### Exercise instructions
Look below for the line with "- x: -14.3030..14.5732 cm". Extract that line and each one after it through the last, word for word.

### Data
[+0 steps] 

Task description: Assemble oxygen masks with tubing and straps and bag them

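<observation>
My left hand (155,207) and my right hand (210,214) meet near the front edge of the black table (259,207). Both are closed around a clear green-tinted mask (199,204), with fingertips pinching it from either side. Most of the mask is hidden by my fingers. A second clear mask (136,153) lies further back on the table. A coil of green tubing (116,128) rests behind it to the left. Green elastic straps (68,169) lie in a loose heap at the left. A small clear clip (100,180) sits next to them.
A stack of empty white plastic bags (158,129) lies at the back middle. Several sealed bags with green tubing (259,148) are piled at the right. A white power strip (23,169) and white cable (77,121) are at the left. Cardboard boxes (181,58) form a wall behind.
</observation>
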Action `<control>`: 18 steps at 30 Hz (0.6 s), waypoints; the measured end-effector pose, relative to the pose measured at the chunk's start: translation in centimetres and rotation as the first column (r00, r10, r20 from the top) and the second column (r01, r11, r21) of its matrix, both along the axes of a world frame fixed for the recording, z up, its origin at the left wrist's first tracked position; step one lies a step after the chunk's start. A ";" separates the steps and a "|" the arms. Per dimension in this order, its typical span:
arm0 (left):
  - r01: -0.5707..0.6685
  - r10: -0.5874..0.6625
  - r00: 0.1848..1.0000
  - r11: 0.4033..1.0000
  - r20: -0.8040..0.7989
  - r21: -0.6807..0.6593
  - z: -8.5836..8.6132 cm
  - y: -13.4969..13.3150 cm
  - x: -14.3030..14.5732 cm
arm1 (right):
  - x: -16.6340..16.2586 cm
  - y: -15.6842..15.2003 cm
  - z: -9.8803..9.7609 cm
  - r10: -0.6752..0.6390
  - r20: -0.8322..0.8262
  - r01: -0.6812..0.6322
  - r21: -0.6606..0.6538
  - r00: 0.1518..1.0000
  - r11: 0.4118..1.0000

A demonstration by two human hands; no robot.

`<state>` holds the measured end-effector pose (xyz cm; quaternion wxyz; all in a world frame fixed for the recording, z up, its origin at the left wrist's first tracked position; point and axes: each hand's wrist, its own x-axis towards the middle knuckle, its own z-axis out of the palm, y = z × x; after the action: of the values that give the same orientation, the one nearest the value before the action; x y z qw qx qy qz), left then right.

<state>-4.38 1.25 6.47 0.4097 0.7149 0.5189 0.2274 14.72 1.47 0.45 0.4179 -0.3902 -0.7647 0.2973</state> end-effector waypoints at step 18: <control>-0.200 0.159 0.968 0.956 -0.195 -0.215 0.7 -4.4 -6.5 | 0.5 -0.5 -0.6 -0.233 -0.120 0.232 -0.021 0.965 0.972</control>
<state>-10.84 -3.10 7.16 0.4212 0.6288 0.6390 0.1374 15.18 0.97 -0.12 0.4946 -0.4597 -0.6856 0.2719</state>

### Problem solution
  - x: -14.3030..14.5732 cm
arm1 (right):
  - x: -16.6340..16.2586 cm
  - y: -15.6842..15.2003 cm
  - z: -9.8803..9.7609 cm
  - r10: -0.6752..0.6390
  - r20: -0.8322..0.8262
  - r01: -0.6812..0.6322
  - r21: -0.6606..0.6538
  - r00: 0.1518..1.0000
  - r11: 0.4118..1.0000

A demonstration by two human hands; no robot.

`<state>` holds the measured end-effector pose (xyz cm; quaternion wxyz; all in a world frame fixed for the recording, z up, its origin at the left wrist's first tracked position; point and axes: each hand's wrist, its own x-axis towards the middle knuckle, its own z-axis out of the palm, y = z × x; after the action: of the values that give the same orientation, the one nearest the value before the action; x y z qw qx qy qz), left then right.

<state>-4.38 1.25 6.47 0.4097 0.7149 0.5189 0.2274 14.72 1.47 0.45 0.4179 -0.3902 -0.7647 0.2973</state> end-effector waypoints at step 18: <control>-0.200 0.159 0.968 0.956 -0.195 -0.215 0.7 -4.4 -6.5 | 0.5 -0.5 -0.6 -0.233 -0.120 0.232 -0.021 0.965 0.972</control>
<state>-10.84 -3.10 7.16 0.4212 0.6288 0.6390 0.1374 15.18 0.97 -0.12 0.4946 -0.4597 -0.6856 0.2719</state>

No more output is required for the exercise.